ASSIGNED TASK: Type out the entries again, matching each one exactly.

Records excerpted from a collection:
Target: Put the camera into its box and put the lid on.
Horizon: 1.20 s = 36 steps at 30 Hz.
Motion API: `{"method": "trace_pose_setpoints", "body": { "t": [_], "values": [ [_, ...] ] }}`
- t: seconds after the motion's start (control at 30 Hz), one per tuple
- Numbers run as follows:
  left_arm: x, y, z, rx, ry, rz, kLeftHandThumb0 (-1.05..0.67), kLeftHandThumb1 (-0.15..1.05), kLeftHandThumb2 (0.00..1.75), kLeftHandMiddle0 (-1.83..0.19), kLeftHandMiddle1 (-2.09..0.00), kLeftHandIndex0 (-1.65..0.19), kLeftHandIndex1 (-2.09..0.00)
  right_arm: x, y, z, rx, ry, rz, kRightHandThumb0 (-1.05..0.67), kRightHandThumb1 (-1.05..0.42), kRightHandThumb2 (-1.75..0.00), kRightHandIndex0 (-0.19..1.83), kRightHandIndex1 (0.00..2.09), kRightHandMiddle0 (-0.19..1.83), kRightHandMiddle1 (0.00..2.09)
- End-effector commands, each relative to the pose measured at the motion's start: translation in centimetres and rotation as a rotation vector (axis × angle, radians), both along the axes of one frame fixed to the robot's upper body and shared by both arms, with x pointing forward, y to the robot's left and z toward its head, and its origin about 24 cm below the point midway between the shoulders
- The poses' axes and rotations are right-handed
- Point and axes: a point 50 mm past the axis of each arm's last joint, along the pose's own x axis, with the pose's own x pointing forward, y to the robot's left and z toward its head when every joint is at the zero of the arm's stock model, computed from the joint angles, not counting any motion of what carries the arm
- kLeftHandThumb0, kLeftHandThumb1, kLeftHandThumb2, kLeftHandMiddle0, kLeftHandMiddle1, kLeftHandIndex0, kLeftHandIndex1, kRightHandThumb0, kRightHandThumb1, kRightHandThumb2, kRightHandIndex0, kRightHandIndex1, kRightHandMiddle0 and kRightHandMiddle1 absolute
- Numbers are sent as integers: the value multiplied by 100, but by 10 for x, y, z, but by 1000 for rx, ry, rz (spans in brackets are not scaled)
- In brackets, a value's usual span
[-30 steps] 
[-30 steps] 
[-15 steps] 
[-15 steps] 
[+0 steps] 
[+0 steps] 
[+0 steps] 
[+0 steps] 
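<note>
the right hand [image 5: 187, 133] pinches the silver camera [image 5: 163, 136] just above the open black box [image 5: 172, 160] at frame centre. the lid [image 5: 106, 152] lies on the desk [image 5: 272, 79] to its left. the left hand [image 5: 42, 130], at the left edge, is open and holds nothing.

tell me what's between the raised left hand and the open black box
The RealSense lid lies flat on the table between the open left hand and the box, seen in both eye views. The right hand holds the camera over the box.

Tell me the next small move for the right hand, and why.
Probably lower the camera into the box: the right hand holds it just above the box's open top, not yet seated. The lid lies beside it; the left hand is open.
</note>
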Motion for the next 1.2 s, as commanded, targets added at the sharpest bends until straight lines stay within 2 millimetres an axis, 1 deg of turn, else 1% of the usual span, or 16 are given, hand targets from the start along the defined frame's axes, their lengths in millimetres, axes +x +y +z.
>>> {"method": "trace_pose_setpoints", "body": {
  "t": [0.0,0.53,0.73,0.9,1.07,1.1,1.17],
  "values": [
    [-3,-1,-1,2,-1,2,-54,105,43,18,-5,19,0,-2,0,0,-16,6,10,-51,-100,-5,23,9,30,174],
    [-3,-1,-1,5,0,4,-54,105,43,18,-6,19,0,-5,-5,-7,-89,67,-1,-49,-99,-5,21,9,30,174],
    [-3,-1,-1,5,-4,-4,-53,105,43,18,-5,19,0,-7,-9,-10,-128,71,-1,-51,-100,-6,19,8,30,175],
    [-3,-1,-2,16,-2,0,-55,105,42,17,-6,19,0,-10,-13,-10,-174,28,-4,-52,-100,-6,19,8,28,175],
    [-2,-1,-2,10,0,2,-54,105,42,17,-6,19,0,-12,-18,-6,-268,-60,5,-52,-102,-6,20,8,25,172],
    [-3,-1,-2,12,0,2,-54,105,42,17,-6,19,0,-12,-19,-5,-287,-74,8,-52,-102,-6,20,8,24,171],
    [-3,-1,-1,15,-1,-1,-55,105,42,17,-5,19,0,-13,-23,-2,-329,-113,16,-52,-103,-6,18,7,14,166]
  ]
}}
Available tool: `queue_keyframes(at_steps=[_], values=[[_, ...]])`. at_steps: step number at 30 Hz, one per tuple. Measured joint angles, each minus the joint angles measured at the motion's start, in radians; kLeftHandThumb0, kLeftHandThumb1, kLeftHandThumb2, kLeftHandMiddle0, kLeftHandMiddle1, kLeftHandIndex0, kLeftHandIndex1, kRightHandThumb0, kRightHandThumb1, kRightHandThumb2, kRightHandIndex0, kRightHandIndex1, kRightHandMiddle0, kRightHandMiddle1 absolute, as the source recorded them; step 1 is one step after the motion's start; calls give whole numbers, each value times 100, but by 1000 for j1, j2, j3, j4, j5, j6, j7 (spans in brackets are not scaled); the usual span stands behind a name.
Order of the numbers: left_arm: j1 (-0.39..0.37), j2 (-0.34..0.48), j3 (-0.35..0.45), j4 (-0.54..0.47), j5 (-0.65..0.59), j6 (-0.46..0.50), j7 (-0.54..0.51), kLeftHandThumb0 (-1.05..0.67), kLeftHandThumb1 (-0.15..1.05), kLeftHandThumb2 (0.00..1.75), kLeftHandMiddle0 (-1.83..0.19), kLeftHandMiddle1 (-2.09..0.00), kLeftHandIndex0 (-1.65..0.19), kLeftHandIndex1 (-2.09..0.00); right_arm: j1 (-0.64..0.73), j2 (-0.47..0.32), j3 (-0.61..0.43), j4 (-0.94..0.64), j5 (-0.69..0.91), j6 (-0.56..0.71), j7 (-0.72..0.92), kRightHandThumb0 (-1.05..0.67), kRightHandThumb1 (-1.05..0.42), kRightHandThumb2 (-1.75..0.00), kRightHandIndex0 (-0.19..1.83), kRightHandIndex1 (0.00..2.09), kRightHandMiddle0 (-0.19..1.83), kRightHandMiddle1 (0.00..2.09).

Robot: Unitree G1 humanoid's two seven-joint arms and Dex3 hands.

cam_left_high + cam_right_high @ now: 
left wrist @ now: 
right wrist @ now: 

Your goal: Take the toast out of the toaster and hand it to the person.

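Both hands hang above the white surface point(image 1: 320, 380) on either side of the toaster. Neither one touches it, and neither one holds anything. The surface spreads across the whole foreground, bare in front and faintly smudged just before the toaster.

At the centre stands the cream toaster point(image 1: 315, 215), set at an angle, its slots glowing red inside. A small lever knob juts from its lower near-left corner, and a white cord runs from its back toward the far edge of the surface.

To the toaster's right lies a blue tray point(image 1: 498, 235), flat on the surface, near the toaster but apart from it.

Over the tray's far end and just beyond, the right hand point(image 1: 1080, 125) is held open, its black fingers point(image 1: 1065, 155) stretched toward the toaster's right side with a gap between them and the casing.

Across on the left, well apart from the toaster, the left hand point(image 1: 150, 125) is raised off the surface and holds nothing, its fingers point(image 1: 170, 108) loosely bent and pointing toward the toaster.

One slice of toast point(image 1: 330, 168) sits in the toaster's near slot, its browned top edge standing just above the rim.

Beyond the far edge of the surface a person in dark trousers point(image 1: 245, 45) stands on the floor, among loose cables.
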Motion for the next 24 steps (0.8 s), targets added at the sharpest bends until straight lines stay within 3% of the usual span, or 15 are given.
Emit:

SOLUTION:
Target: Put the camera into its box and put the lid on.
Horizon: 1.20 s = 36 steps at 30 Hz.
Motion API: `{"method": "trace_pose_setpoints", "body": { "t": [_], "values": [ [_, ...] ] }}`
- t: seconds after the motion's start (control at 30 Hz), one per tuple
- Numbers run as follows:
  left_arm: x, y, z, rx, ry, rz, kLeftHandThumb0 (-1.05..0.67), kLeftHandThumb1 (-0.15..1.05), kLeftHandThumb2 (0.00..1.75), kLeftHandMiddle0 (-1.83..0.19), kLeftHandMiddle1 (-2.09..0.00), kLeftHandIndex0 (-1.65..0.19), kLeftHandIndex1 (-2.09..0.00)
  right_arm: x, y, z, rx, ry, rz, kRightHandThumb0 (-1.05..0.67), kRightHandThumb1 (-1.05..0.42), kRightHandThumb2 (-1.75..0.00), kRightHandIndex0 (-0.19..1.83), kRightHandIndex1 (0.00..2.09), kRightHandMiddle0 (-0.19..1.83), kRightHandMiddle1 (0.00..2.09)
- End-effector commands, each relative to the pose measured at the motion's start: translation in centimetres and rotation as a rotation vector (axis × angle, radians), both along the axes of one frame fixed to the robot's upper body and shared by both arms, with x pointing forward, y to the robot's left and z toward its head, and its origin about 24 cm below the point midway between the shoulders
- The poses' axes and rotations are right-handed
- Point and axes: a point 50 mm past the axis of each arm's last joint, along the pose's own x axis, with the pose's own x pointing forward, y to the robot's left and z toward its head when every joint is at the zero of the arm's stock model, computed from the joint angles, not counting any motion of what carries the arm
- kLeftHandThumb0, kLeftHandThumb1, kLeftHandThumb2, kLeftHandMiddle0, kLeftHandMiddle1, kLeftHandIndex0, kLeftHandIndex1, kRightHandThumb0, kRightHandThumb1, kRightHandThumb2, kRightHandIndex0, kRightHandIndex1, kRightHandMiddle0 and kRightHandMiddle1 absolute
- Numbers are sent as integers: the value multiplied by 100, but by 10 for x, y, z, but by 1000 for rx, ry, rz (spans in brackets are not scaled)
- In brackets, a value's usual span
[-30 steps] 
[-30 steps] 
[-15 steps] 
[-15 steps] 
[+0 steps] 
[+0 steps] 
[+0 steps] 
[+0 steps] 
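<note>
the right hand [image 5: 187, 133] pinches the silver camera [image 5: 163, 136] just above the open black box [image 5: 172, 160] at frame centre. the lid [image 5: 106, 152] lies on the desk [image 5: 272, 79] to its left. the left hand [image 5: 42, 130], at the left edge, is open and holds nothing.

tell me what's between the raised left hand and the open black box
The RealSense lid lies flat on the table between the open left hand and the box, seen in both eye views. The right hand holds the camera over the box.

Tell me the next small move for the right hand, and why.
Probably lower the camera into the box: the right hand holds it just above the box's open top, not yet seated. The lid lies beside it; the left hand is open.
</note>
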Motion for the next 1.2 s, as commanded, targets added at the sharpest bends until straight lines stay within 2 millimetres an axis, 1 deg of turn, else 1% of the usual span, or 16 are given, hand targets from the start along the defined frame's axes, their lengths in millimetres, axes +x +y +z.
>>> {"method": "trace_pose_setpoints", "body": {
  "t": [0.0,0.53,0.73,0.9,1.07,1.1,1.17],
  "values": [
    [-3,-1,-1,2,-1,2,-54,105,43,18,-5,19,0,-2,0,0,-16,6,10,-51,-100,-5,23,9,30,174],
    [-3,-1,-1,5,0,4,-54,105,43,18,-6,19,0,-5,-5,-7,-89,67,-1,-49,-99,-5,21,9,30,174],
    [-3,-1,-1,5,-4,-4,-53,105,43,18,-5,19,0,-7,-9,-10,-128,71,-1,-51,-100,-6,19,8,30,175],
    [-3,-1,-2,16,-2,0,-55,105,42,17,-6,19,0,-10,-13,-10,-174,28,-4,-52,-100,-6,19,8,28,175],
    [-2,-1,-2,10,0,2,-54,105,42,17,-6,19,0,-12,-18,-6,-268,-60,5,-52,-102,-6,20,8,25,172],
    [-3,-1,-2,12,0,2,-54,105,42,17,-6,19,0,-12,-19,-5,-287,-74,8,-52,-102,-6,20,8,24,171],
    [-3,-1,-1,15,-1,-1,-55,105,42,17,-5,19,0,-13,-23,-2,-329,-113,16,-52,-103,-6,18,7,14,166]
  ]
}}
Available tool: `queue_keyframes(at_steps=[_], values=[[_, ...]])`. at_steps: step number at 30 Hz, one per tuple. Measured joint angles, each minus the joint angles measured at the motion's start, in radians; kLeftHandThumb0, kLeftHandThumb1, kLeftHandThumb2, kLeftHandMiddle0, kLeftHandMiddle1, kLeftHandIndex0, kLeftHandIndex1, kRightHandThumb0, kRightHandThumb1, kRightHandThumb2, kRightHandIndex0, kRightHandIndex1, kRightHandMiddle0, kRightHandMiddle1 absolute, as the source recorded them; step 1 is one step after the motion's start; calls give whole numbers, each value times 100, but by 1000 for j1, j2, j3, j4, j5, j6, j7 (spans in brackets are not scaled); the usual span stands behind a name.
Order of the numbers: left_arm: j1 (-0.39..0.37), j2 (-0.34..0.48), j3 (-0.35..0.45), j4 (-0.54..0.47), j5 (-0.65..0.59), j6 (-0.46..0.50), j7 (-0.54..0.51), kLeftHandThumb0 (-1.05..0.67), kLeftHandThumb1 (-0.15..1.05), kLeftHandThumb2 (0.00..1.75), kLeftHandMiddle0 (-1.83..0.19), kLeftHandMiddle1 (-2.09..0.00), kLeftHandIndex0 (-1.65..0.19), kLeftHandIndex1 (-2.09..0.00); right_arm: j1 (-0.64..0.73), j2 (-0.47..0.32), j3 (-0.61..0.43), j4 (-0.94..0.64), j5 (-0.69..0.91), j6 (-0.56..0.71), j7 (-0.72..0.92), kRightHandThumb0 (-1.05..0.67), kRightHandThumb1 (-1.05..0.42), kRightHandThumb2 (-1.75..0.00), kRightHandIndex0 (-0.19..1.83), kRightHandIndex1 (0.00..2.09), kRightHandMiddle0 (-0.19..1.83), kRightHandMiddle1 (0.00..2.09).

Robot: Unitree G1 humanoid's two seven-joint arms and Dex3 hands.

cam_left_high + cam_right_high @ now: 
left wrist @ now: 
right wrist @ now: 

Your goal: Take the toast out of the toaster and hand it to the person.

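Both hands hang above the white surface point(image 1: 320, 380) on either side of the toaster. Neither one touches it, and neither one holds anything. The surface spreads across the whole foreground, bare in front and faintly smudged just before the toaster.

At the centre stands the cream toaster point(image 1: 315, 215), set at an angle, its slots glowing red inside. A small lever knob juts from its lower near-left corner, and a white cord runs from its back toward the far edge of the surface.

To the toaster's right lies a blue tray point(image 1: 498, 235), flat on the surface, near the toaster but apart from it.

Over the tray's far end and just beyond, the right hand point(image 1: 1080, 125) is held open, its black fingers point(image 1: 1065, 155) stretched toward the toaster's right side with a gap between them and the casing.

Across on the left, well apart from the toaster, the left hand point(image 1: 150, 125) is raised off the surface and holds nothing, its fingers point(image 1: 170, 108) loosely bent and pointing toward the toaster.

One slice of toast point(image 1: 330, 168) sits in the toaster's near slot, its browned top edge standing just above the rim.

Beyond the far edge of the surface a person in dark trousers point(image 1: 245, 45) stands on the floor, among loose cables.
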Motion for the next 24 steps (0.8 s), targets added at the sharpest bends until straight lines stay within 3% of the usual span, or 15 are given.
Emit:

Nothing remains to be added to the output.